Résumé de la décision
Dans cette affaire, le Crédit industriel et commercial de Paris (CIC) a consenti deux prêts à la société Imos diffusion, pour lesquels Mme Annette X..., gérante de la société, s'est portée caution solidaire. Après la liquidation judiciaire de la société, le CIC a mis en demeure Mme X... de payer les sommes dues. Mme X... a contesté cette demande en invoquant un contrat d'assurance de groupe. La cour d'appel de Paris a accueilli la demande du CIC, ce qui a conduit à deux pourvois en cassation, l'un de Mme X... et l'autre du CIC. La Cour de cassation a rejeté les deux pourvois, confirmant ainsi la décision de la cour d'appel.
Arguments pertinents
1. Sur le pourvoi de Mme X... : Mme X... a soutenu que la cour d'appel n'avait pas pris en compte un éventuel manquement du CIC à son obligation de conseil, ce qui aurait pu affecter sa déclaration de sinistre. La Cour de cassation a rejeté cet argument en précisant que Mme X... n'avait pas prouvé que le CIC avait manqué à son obligation de conseil, rendant ainsi le moyen irrecevable. La Cour a affirmé : "le moyen est donc nouveau et mélangé de fait, partant irrecevable".
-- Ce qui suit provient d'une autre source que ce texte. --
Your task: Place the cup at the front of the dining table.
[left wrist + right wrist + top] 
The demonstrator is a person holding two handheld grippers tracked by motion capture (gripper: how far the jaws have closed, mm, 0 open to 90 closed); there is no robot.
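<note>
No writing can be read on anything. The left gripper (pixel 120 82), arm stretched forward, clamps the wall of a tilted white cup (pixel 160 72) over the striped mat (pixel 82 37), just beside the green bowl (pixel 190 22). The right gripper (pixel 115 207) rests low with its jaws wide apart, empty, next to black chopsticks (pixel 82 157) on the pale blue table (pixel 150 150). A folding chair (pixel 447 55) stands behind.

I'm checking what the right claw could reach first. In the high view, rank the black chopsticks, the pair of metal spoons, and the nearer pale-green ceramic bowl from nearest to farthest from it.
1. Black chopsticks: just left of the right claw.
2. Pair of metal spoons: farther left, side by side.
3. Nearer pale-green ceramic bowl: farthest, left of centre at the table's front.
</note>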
2. Sur le pourvoi du CIC : Le CIC a contesté la décision de la cour d'appel qui avait diminué le montant des condamnations en excluant les intérêts antérieurs à la mise en demeure. La Cour de cassation a rejeté cet argument en indiquant que le CIC n'avait pas prouvé que les sommes réclamées correspondaient uniquement au capital, affirmant que "la banque CIC ne fait pas la preuve que les soldes 'dont elle réclame le paiement' ne correspondent qu'à du capital".
Interprétations et citations légales
1. Obligation de conseil : La décision de la cour d'appel a été examinée sous l'angle de l'obligation de conseil du CIC envers Mme X.... Selon l'article 1135 du Code civil, "les conventions doivent être exécutées de bonne foi". La Cour de cassation a souligné que Mme X... n'avait pas soutenu que le CIC avait manqué à cette obligation, ce qui a conduit à l'irrecevabilité de son moyen.
2. Intérêts et déchéance : Concernant la question des intérêts, la cour d'appel a appliqué les dispositions de l'article 48 de la loi du 1er mars 1984, qui stipule que l'inobservation des prescriptions ne conduit qu'à la déchéance des intérêts échus. La Cour de cassation a noté que la banque n'avait pas prouvé que les sommes réclamées étaient uniquement des intérêts dus, ce qui a justifié le rejet du pourvoi du CIC.
En somme, la décision de la Cour de cassation a confirmé les jugements des instances inférieures, en rejetant les arguments des deux parties sur la base de la preuve insuffisante et de l'absence de fondement juridique.